[Linux-ia64] eepro100 hang?

Linux IA64 platform development
 help / color / mirror / Atom feed

* [Linux-ia64] eepro100 hang?
@ 2001-12-07  8:10 Ville Herva
  2001-12-07 16:16 ` David Mosberger
                   ` (3 more replies)
  0 siblings, 4 replies; 5+ messages in thread
From: Ville Herva @ 2001-12-07  8:10 UTC (permalink / raw)
  To: linux-ia64

at http://linuxia64.org/todo.html, it says 

  EEPro100 ? Hangs on >180MB xfers

Is this supposed to be fixed?

Mandrake ftp installation stalled in the middle, and when I straced the
process from shell, it seemed to be loading rpm from ftp server, but the
read always returned 1 byte, and and it took about half a second to do so.

On second run it stalled as well, but in another place. I kill -HUP'ed the
download, and the rest went fine.

After installation, I can scp a 650MB image just fine, but that's from local
network.

I dig any deeper yet.

HP i2000, eepro100.

-- v --

v@iki.fi

^ permalink raw reply	[flat|nested] 5+ messages in thread

* Re: [Linux-ia64] eepro100 hang?
  2001-12-07  8:10 [Linux-ia64] eepro100 hang? Ville Herva
@ 2001-12-07 16:16 ` David Mosberger
  2001-12-07 17:03 ` Ville Herva
                   ` (2 subsequent siblings)
  3 siblings, 0 replies; 5+ messages in thread
From: David Mosberger @ 2001-12-07 16:16 UTC (permalink / raw)
  To: linux-ia64

>>>>> On Fri, 7 Dec 2001 10:10:07 +0200, Ville Herva <vherva@niksula.hut.fi> said:

  Ville> at http://linuxia64.org/todo.html, it says EEPro100 ? Hangs
  Ville> on >180MB xfers

  Ville> Is this supposed to be fixed?

I don't think the workstations (i2000) ever suffered from this problem.
It appeared only on the 4-way server.

  Ville> Mandrake ftp installation stalled in the middle, and when I
  Ville> straced the process from shell, it seemed to be loading rpm
  Ville> from ftp server, but the read always returned 1 byte, and and
  Ville> it took about half a second to do so.
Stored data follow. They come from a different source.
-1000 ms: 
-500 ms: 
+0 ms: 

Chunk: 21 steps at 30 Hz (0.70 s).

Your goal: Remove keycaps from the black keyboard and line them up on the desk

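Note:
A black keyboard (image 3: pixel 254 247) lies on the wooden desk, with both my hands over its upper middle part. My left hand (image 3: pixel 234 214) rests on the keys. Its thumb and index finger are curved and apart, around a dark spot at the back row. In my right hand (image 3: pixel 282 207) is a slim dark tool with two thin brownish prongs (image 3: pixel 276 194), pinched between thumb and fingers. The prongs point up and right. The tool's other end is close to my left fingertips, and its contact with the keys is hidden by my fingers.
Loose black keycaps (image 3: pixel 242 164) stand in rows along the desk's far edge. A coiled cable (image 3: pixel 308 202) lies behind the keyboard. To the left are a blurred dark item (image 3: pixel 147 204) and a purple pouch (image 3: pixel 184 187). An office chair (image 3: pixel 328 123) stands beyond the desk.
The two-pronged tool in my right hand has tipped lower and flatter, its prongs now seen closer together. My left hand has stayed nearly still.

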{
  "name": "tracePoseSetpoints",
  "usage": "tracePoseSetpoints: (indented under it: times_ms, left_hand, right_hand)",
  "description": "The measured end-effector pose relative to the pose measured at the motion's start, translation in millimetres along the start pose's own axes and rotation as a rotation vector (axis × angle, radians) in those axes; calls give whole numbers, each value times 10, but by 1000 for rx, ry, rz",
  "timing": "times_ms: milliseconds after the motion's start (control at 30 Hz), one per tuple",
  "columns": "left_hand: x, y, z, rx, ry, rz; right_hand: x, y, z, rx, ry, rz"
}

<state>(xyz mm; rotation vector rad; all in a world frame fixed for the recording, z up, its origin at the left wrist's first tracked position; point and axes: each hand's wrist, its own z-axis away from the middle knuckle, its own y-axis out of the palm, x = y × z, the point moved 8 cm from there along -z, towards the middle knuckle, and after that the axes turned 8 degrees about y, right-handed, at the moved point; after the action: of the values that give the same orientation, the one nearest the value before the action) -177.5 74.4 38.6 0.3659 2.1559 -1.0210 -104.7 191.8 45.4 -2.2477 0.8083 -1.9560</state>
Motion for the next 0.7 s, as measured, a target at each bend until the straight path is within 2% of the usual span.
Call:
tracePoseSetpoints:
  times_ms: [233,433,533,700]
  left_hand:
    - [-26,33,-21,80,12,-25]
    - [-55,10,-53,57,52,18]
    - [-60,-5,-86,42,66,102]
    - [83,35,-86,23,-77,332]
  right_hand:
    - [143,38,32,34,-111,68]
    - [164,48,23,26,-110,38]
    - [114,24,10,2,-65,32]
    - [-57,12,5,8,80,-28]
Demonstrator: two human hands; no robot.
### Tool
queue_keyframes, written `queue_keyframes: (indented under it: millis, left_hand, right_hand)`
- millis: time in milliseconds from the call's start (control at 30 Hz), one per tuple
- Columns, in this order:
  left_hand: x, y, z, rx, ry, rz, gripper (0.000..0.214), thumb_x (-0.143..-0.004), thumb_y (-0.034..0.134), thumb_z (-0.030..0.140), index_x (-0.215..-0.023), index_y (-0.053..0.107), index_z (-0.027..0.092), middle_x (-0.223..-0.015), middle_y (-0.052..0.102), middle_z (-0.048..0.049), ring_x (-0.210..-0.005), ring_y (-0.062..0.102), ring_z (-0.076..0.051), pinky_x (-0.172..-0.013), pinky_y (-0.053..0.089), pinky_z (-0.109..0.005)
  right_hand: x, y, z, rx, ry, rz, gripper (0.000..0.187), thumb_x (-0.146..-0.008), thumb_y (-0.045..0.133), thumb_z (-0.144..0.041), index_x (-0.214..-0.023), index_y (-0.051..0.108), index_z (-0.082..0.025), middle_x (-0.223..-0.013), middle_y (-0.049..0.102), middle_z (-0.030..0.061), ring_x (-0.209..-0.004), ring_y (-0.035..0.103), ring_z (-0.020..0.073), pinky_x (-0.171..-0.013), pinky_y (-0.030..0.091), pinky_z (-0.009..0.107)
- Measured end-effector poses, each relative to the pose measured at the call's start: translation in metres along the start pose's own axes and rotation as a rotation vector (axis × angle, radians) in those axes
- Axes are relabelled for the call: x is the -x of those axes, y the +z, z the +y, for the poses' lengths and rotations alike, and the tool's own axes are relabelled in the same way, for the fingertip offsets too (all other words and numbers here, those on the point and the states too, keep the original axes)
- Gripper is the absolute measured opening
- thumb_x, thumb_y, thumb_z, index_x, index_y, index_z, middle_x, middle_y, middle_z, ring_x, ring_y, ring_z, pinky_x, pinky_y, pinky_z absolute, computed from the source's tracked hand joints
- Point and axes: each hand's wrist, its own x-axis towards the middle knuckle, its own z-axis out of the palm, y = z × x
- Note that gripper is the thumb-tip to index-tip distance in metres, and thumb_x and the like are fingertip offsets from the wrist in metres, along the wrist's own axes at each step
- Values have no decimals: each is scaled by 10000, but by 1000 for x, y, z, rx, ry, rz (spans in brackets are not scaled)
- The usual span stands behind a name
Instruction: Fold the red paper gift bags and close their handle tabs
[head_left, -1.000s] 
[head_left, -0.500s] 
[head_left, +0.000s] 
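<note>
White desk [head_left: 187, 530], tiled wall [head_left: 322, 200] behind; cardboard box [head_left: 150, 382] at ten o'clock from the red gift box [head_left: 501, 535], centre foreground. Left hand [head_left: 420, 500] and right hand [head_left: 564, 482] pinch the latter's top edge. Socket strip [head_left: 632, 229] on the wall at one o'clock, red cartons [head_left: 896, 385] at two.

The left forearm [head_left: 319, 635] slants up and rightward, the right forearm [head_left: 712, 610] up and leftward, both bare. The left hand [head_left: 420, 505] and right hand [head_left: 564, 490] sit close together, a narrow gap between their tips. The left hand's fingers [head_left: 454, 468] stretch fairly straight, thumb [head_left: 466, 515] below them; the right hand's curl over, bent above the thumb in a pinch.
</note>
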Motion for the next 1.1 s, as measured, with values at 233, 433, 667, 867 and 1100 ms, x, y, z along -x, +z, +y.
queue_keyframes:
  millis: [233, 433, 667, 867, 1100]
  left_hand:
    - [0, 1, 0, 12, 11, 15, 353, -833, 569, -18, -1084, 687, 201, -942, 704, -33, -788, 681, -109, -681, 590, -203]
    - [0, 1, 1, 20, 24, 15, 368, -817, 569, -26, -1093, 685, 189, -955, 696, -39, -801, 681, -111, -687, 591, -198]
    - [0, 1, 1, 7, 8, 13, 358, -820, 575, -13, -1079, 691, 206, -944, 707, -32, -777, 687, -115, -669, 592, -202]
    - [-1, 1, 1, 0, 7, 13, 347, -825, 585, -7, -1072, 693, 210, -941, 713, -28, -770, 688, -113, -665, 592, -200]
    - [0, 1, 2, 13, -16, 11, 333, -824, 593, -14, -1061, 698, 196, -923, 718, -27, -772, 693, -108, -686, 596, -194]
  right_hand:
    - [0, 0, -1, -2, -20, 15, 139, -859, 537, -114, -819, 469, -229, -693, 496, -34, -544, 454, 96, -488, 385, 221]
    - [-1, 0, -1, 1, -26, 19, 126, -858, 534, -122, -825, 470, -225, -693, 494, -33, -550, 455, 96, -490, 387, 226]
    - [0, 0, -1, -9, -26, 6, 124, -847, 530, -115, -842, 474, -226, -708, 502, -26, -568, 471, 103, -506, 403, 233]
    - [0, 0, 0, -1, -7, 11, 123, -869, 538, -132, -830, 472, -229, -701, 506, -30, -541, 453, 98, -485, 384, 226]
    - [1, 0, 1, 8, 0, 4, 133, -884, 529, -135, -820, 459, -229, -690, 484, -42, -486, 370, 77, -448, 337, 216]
  Ville> On second run it stalled as well, but in another place. I
  Ville> kill -HUP'ed the download, and the rest went fine.

  Ville> After installation, I can scp a 650MB image just fine, but
  Ville> that's from local network.

  Ville> I dig any deeper yet.

  Ville> HP i2000, eepro100.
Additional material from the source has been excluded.